Мать сверкнула глазами, но промолчала, и Генрих не смог понять, понравилось ей это или нет.
Пророчество, написанное на пергаменте, хранилось в кабинете у отца, в небольшой деревянной шкатулочке с резным верхом, украшенным мелкими алмазами. Отец же и взял пергамент в руки, развернул, зачитал:
- «Выберешь одну – получишь другую. Не спорь с богами – станет хуже. С ней станешь счастлив, если поумнеешь».
- И? – нахмурился Генрих. – Все пророчество? Три предложения, не связанных между собой? А если не «поумнею»? Может, проще развестись?
- И пойти против пророчества? – театрально подняла брови мать. – Сын, с пифиями не спорят.
- А если и спорят, долго не живут, - иронически добавил отец. – Когда ты познакомишь нас со своей молодой женой?
Ира сидела на невысоком табурете в небольшой, скудно обставленной комнатке без окон, освещаемой круглой люстрой под потолком, дула на горячий чай в фарфоровой чашке, плотоядно поглядывала на плюшки и варенье, расставленные на столике перед ней.
Домовой, Гришка, как он представился, заявив, что настоящее его имя нельзя знать никому, сидел на табурете напротив и горделиво поглядывал на Иру.
- У тебя тут уютно. Сам печешь? – кивнула Ира на вожделенные плюшки.
- Да щаз, - осклабился Гришка. – С кухни перенес. Они там и не заметят, а мне пропитание нужно.
Ира хмыкнула про себя: есть ворованное – отличное начало жизни в другом мире.
Туфли бы сброшены на пол, ноги – вытянуты. Платье все еще мешало, но Гришка пообещал переправить ее в комнату для слуг,
когда закончат общение, так что с платьем можно было и потерпеть.
- Ну и как тут жить? – Ира обвела глазами помещение. – В моем мире, знаешь ли, не было ни домовых, ни магии, ни свихнувшихся оборотней.
- Дикий мир, - проворчал Гришка. – Как вы без домовых управляетесь-то?
- Как, как. Сами. Все сами. Ручками.
«Зато плюшки никто не таскает», - добавила про себя Ира, поколебалась секунду, но все же протянула руку за одной из плюшек.
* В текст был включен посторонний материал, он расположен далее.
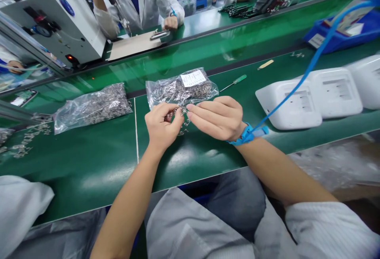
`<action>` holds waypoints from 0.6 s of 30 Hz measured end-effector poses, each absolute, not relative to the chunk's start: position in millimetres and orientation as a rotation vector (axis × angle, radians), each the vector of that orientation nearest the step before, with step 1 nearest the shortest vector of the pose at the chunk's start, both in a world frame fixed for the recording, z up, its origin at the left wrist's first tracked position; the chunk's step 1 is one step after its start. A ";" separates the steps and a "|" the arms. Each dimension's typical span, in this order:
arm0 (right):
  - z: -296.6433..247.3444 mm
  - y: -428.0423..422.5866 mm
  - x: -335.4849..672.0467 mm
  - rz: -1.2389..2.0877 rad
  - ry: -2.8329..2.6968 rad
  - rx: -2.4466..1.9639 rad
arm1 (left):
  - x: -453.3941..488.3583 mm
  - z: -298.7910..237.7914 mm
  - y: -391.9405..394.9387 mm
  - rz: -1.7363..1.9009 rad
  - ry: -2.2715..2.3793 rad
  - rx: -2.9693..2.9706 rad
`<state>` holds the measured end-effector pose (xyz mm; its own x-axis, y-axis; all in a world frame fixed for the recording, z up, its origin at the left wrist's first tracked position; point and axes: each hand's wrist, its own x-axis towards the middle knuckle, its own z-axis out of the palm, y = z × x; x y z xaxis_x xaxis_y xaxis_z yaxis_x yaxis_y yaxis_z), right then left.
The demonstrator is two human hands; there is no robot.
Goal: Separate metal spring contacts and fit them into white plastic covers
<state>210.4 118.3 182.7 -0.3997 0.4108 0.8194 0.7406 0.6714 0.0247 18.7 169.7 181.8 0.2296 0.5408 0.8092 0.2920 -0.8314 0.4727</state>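
My left hand [162, 126] and my right hand [218, 118] meet fingertip to fingertip over the green bench. Small shiny metal parts [184, 110] show between them, too tiny to name. The left fingers curl closed around some of these pieces. Thumb and fingers of the right hand are pinched together at the same spot; what they grip is mostly hidden. A few more loose parts [186, 123] lie just below the hands. Directly behind them rests a clear plastic bag [181, 86] full of such metal pieces, with a white label on top.
Another bag of metal parts [97, 104] lies left, near scattered pieces [29, 138]. A green-handled screwdriver [237, 80] is right of the labelled bag. White plastic housings [289, 102] and a blue bin [341, 33] stand right. A blue cord [311, 67] runs from my wristband. A co-worker sits opposite.
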 end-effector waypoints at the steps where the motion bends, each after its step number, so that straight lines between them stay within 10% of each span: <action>1: 182.6 117.8 207.0 -0.412 -1.964 -0.897 | 18.4 180.6 170.9 1.705 0.798 2.342; 10: 184.3 123.3 183.7 1.082 -1.324 -0.904 | 18.2 168.3 176.4 2.101 0.765 2.746; 18: 177.9 120.9 193.9 -0.155 -1.676 -0.969 | 22.3 173.7 170.4 1.884 0.746 2.646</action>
- Дикий мир, - повторил явно впечатленный домовой.
- Слушай, а как тут с богами связаться? Ну, с местными? – плюшка оказалась сладкой, тесто буквально таяло на языке.
Гришка посмотрел на Иру так, как врач психбольницы смотрит на пациента, утверждающего, что он – единственный и настоящий Наполеон в этом здании.